CRONACA
La terribile morte del clochard arso vivo. "Colpa dell'ISIS e del suo veleno, per cui si colpiscono persone innocenti con ferocia inaudita"
È l'opinione della scrittrice italiana Dacia Maraini, secondo la quale "anche chi non è terrorista e non c'entra nulla viene coinvolto e colpisce". La disperazione delle figlie e della sorella dell'uomo
PALERMO - Ha fatto il giro del web, e non solo, il video del brutale assassinio di un clochard a Palermo. L'uomo è stato arso vivo da un coetaneo, che lo ha cosparso di benzina mentre dormiva, e il tutto è stato ripreso da alcune telecamere. La vittima aveva due figlie, una casa dove stare, eppure aveva scelto la vita in strada, dopo la separazione dalla moglie. Il suo assassino ha confessato di aver compiuto il folle gesto spinto dalla gelosia, convinto che il clochard avesse una relazione, o quanto meno insidiasse, la sua donna. I due frequentavano la stessa mensa, quella della Missione dei Cappuccini. Un video shock, quello che in molti hanno visto, di una morte tremenda e di una violenza da brividi, e in tanti si sono chiesti se era il caso di mostrarlo. Un dubbio che ha colto anche la scrittrice italiana Dacia Maraini. "Queste immagini fanno malissimo perché l'emulazione è molto forte. Si dovrebbe fare più autocritica sull'opportunità di diffondere cose di questo genere. La contaminazione passa. Penso che video di questo tipo andrebbero fermati e non ci si dovrebbe prestare alla proliferazione di tanta efferatezza".A suo dire, la colpa di quanto accaduto è dell'ISIS, che ha "introdotto questo veleno perché anche chi non è terrorista viene coinvolto". "Il terrorismo, se da un punto di vista mondiale perde, ha vinto e inoculato il veleno per la violenza gratuita usata come linguaggio.
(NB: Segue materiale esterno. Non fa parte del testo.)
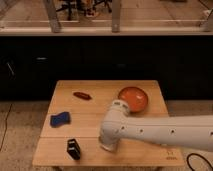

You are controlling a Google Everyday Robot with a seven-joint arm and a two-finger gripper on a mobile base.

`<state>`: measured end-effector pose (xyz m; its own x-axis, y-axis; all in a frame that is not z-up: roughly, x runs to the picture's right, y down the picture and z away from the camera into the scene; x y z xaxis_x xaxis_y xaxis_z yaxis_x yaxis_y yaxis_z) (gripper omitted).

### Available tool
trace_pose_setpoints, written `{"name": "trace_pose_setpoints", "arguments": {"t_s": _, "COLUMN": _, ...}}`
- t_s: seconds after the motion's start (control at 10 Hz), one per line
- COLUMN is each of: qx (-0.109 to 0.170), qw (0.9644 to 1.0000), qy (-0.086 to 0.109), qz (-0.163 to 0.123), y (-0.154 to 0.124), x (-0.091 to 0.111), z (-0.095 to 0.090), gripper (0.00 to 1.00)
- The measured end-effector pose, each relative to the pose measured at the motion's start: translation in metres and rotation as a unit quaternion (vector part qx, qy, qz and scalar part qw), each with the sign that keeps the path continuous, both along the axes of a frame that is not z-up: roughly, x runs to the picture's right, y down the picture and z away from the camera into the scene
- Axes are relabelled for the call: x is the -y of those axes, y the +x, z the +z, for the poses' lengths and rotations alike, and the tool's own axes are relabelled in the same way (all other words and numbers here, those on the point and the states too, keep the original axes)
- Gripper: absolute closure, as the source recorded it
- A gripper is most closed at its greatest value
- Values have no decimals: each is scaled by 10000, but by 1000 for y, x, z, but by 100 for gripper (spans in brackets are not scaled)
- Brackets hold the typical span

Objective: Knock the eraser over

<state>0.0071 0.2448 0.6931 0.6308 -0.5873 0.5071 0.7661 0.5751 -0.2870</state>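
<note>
The wooden table (95, 87) carries everything. A white arm (165, 131) reaches in from the right across the table's near half and bends down to the claw (107, 144), which hangs low over the front part of the table. Whether the claw is apart or together cannot be told.

Behind the claw and to its right sits an orange bowl (134, 98). To the claw's left and a little farther back lies a blue pad (60, 119). Well behind the claw, also to the left, lies a small reddish-brown thing (81, 95).

The eraser (74, 148), a small black block, stands upright near the claw's left side, not touching it, close to the table's front edge.

The step in hand looks like the approach, with the eraser not yet tipped. The next move probably calls for a low sweep leftward, meeting the eraser high enough that it topples rather than slides.
</note>
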Motion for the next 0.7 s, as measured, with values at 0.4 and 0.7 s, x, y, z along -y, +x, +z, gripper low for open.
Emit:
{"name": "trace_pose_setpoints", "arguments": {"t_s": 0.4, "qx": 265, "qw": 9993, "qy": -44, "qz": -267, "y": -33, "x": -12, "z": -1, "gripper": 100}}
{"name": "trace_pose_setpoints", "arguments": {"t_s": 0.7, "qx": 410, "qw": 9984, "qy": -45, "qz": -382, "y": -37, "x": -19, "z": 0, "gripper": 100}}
Per cui si arrivano a colpire gli innocenti con ferocia inaudita, gente che non c'entra nulla", ha dichiarato. Gli anarchici, spiega, ai tempi uccidevano i tiranni, ritenuti causa del male, mentre ora, nell'epoca del Califfato, "anche chi non è terrorista e non c'entra nulla viene coinvolto e colpisce".Una chiave di lettura per la tremenda morte del clochard palermitano? Come fanno notare in diversi, anche i cristiani, ai tempi, venivano arsi vivi. Forse una spiegazione non c'è, rimangono solo la brutalità e l'efferatezza di un crimine orrendo e il dolore della famiglia. "Spero che quest'assassino faccia la stessa fine", ha detto una delle figlie, ancora minorenni, mentre la sorella si era chiesta, "ma che è uomo è uno che brucia vivo qualcun altro? Chi l'ha ucciso non è una persona umana".